Nothing but a number belongs in the answer: how many lines of the records below contain the string "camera".

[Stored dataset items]
◇ ◇ ◇ ◇

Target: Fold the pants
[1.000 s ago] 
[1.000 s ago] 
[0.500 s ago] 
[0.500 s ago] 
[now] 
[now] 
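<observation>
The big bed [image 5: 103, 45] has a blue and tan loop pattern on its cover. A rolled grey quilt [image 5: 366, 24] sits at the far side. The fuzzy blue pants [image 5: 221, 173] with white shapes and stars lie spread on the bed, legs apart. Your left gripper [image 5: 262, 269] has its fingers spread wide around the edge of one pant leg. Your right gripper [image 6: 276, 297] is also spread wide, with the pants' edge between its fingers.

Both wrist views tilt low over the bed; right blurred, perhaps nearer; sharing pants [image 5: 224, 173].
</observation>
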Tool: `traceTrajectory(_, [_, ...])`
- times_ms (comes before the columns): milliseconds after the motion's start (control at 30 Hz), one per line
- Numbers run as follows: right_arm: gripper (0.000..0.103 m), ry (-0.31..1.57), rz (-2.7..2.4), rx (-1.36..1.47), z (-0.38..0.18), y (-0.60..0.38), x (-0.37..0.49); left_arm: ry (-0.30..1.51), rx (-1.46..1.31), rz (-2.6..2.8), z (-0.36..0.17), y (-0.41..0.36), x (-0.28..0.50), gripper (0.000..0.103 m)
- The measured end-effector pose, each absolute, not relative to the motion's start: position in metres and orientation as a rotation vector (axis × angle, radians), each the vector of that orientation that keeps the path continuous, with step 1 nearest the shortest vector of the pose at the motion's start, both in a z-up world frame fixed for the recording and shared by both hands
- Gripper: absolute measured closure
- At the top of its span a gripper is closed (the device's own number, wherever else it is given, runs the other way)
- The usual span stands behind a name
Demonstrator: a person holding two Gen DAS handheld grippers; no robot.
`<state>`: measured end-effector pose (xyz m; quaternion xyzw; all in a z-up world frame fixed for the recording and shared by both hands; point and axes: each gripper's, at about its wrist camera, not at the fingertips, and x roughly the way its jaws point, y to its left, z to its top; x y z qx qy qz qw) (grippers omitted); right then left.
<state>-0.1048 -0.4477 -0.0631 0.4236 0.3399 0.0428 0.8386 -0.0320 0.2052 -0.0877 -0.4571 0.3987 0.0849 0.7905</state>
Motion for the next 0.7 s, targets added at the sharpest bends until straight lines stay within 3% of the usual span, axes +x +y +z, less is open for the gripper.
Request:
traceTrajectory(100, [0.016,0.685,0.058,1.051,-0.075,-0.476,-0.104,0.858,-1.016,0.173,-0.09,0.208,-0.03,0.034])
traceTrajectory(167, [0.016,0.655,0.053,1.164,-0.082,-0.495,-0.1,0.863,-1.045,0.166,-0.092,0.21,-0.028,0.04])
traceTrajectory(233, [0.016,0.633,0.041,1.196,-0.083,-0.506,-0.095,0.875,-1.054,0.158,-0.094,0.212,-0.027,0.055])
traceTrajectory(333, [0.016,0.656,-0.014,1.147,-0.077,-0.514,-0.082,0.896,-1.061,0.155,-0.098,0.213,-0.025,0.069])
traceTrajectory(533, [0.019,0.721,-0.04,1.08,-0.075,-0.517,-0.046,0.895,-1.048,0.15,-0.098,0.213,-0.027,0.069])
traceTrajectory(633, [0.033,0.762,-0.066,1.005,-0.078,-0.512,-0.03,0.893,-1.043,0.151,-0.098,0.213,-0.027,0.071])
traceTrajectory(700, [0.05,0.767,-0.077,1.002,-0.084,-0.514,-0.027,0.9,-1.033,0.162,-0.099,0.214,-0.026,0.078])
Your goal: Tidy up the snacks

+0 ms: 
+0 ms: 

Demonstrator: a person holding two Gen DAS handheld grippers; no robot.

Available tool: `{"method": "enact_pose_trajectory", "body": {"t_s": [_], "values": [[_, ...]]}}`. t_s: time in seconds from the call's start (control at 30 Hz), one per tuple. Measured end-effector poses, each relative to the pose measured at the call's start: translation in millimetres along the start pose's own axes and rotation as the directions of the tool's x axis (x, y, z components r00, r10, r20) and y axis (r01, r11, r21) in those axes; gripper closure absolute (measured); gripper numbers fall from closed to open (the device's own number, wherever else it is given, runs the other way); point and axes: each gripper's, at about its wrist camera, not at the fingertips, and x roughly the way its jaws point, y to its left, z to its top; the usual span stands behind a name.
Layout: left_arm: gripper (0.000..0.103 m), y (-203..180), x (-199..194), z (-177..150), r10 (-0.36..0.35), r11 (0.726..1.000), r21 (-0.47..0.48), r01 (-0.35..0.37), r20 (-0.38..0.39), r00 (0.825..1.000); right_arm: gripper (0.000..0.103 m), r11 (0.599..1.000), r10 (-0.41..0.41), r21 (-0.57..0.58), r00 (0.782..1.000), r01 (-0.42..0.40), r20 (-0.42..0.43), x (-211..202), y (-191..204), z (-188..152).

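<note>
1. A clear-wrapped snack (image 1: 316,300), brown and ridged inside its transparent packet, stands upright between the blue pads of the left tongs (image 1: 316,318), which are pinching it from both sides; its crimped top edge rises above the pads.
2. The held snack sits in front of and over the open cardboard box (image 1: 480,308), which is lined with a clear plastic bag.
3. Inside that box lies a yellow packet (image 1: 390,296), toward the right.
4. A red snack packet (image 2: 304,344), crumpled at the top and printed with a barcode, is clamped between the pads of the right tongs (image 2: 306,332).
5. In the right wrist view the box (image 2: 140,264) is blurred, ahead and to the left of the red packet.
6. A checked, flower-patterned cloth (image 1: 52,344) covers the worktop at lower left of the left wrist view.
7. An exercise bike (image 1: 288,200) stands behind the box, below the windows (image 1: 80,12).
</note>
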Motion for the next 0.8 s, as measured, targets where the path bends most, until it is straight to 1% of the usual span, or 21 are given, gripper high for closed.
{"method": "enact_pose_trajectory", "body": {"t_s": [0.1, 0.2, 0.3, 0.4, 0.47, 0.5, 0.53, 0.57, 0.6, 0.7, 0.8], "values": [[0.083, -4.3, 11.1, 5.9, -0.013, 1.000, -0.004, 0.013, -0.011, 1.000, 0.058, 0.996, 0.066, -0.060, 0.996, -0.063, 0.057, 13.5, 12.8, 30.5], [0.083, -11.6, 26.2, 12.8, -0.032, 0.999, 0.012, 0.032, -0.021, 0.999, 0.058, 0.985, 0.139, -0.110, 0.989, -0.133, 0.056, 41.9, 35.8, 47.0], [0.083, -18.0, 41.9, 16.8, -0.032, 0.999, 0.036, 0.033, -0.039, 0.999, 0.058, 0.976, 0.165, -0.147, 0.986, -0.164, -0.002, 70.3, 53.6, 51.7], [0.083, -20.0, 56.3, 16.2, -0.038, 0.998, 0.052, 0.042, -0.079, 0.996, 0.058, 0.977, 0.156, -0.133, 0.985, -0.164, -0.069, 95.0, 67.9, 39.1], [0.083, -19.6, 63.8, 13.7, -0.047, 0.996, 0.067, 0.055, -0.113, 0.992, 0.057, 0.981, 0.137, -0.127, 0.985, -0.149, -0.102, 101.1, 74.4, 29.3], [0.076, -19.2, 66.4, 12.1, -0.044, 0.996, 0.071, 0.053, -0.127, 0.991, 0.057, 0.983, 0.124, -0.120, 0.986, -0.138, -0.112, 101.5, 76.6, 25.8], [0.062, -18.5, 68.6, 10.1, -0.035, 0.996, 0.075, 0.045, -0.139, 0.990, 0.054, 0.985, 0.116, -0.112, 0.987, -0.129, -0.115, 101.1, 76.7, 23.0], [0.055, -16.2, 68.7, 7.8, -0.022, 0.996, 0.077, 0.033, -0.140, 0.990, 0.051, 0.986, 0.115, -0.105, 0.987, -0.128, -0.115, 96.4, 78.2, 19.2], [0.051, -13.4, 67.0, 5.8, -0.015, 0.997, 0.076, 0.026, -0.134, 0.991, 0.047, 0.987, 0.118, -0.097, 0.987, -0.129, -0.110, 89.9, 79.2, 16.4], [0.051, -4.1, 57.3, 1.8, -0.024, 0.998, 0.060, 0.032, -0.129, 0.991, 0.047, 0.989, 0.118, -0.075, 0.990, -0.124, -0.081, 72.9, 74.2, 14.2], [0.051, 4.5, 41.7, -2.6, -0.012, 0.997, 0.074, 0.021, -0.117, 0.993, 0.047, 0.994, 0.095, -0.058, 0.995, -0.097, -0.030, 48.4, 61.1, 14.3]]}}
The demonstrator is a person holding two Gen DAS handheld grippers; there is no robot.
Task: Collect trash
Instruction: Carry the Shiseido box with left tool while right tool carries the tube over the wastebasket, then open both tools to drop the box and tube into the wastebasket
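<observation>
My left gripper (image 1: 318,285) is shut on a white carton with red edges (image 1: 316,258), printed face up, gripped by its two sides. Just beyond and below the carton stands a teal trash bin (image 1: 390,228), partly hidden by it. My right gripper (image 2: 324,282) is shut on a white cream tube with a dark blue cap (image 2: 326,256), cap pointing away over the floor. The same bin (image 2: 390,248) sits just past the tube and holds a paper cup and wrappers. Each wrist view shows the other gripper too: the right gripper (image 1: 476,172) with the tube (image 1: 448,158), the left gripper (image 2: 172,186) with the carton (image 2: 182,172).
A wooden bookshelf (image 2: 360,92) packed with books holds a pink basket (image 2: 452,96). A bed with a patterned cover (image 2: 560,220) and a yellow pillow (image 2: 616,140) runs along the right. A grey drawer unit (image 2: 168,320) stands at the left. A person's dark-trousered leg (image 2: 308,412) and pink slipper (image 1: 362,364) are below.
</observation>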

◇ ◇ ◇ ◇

Answer area:
2